Natürlich betrifft die Hysterie nicht nur Tierschützer und Neueltern. Auch fanatische Antifaschisten sind vorwiegend Hysteriker, Rassisten sowieso. Wer voll im Strom der Popkultur schwimmt, reitet eigentlich immer auf einem oder mehreren Hypes. Menschen, die ernsthaft an etwas Religiöses glauben, sind qua Definition hysterisch. Das gilt noch grundsätzlicher für Leute, die „auf etwas schwören“. Zum Beispiel Anhänger der Homöopathie oder gewisser andere Naturheilverfahren. Für alle gilt im real existierenden Gesellschaftssystem: Man kann aus allem eine Religion machen. Und: Glauben heißt nicht zu wissen.

Im Umkehrschluss bedeutet das alles nicht, dass gelassene Menschen durch und durch rationale Wesen sind.

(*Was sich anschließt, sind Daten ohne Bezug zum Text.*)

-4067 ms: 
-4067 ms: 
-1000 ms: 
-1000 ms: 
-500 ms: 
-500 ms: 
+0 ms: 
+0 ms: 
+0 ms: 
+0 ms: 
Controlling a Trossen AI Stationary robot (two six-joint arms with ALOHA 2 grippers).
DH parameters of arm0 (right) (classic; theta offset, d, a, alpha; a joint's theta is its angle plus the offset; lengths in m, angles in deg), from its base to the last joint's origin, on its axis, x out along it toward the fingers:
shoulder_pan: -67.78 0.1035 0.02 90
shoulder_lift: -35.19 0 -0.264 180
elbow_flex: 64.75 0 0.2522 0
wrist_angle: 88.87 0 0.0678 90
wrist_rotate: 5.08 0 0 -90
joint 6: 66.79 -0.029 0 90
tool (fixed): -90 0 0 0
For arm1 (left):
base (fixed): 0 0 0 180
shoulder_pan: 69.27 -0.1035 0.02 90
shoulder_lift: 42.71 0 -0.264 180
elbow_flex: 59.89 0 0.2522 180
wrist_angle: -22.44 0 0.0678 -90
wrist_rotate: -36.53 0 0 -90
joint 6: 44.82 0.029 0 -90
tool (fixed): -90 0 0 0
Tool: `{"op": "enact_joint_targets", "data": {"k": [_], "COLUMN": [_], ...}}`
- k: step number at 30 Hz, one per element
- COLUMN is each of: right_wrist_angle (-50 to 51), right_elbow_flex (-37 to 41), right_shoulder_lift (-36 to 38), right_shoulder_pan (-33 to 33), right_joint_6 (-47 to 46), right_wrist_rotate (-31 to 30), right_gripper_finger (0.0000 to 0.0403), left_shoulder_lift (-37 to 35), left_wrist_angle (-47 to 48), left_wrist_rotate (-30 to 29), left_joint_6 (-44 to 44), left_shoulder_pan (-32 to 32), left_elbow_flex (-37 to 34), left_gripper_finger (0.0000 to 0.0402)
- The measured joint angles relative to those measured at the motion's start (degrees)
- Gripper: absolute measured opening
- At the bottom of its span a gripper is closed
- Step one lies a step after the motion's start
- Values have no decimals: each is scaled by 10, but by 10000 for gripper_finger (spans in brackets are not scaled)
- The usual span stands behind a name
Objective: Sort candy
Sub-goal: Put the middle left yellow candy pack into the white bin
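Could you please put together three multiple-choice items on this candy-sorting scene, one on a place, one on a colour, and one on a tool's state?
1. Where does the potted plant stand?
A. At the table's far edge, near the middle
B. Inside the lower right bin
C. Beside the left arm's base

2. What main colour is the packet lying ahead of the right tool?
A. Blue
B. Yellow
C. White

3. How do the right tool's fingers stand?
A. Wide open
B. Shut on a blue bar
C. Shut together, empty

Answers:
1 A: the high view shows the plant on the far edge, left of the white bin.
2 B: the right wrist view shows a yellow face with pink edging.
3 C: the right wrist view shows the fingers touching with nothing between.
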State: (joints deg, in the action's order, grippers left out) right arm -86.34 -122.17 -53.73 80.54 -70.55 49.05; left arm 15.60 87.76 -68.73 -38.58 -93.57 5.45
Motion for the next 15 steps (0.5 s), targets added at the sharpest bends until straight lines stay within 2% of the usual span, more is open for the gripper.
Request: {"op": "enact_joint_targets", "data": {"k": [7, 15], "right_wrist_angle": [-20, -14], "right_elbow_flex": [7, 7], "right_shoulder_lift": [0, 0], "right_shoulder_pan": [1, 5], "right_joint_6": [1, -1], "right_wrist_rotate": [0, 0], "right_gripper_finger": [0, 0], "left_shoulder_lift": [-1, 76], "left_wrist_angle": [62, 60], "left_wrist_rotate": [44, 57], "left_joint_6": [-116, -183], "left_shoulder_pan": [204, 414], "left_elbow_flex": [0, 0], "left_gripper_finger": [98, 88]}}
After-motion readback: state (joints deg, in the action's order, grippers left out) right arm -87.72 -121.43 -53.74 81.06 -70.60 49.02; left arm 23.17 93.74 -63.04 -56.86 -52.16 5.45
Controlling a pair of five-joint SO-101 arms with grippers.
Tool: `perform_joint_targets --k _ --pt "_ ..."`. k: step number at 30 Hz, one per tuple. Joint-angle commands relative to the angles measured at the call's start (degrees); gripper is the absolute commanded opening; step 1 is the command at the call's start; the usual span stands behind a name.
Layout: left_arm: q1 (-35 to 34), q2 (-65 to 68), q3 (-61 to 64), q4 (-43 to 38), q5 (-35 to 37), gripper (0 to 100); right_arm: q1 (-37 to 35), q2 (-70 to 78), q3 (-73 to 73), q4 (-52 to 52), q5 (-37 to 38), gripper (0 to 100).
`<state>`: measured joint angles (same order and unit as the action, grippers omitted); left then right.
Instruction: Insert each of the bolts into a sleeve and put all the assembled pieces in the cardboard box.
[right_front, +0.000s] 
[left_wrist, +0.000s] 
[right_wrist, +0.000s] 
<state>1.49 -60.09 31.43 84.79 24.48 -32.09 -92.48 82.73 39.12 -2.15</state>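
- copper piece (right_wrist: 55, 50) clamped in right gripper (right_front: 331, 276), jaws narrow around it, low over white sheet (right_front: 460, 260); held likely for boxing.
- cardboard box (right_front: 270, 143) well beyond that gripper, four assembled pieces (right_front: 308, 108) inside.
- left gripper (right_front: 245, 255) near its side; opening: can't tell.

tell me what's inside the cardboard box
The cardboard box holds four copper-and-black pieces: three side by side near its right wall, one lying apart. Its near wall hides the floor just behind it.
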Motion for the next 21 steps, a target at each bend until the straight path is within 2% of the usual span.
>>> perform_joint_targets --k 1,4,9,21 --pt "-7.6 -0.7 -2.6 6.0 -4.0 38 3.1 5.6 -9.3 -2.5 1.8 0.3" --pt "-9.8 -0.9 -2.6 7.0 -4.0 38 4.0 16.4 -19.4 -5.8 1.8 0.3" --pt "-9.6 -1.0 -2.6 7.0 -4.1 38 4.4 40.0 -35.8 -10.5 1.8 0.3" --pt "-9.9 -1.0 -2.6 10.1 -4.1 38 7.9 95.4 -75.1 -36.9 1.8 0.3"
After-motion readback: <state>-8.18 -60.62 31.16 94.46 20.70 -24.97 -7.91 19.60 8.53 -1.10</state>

In den meisten Fällen sind solche Personen gelassen, die nie auf Sinnsuche waren oder nicht mehr und mehr oder weniger bewusst erkannt haben, dass sich die Symptome nicht ändern werden, solange die Krankheit namens Kapitalismus nicht ausgerottet worden ist. Bis dahin lohnt sich die Aufregung über Details ja eigentlich auch nicht.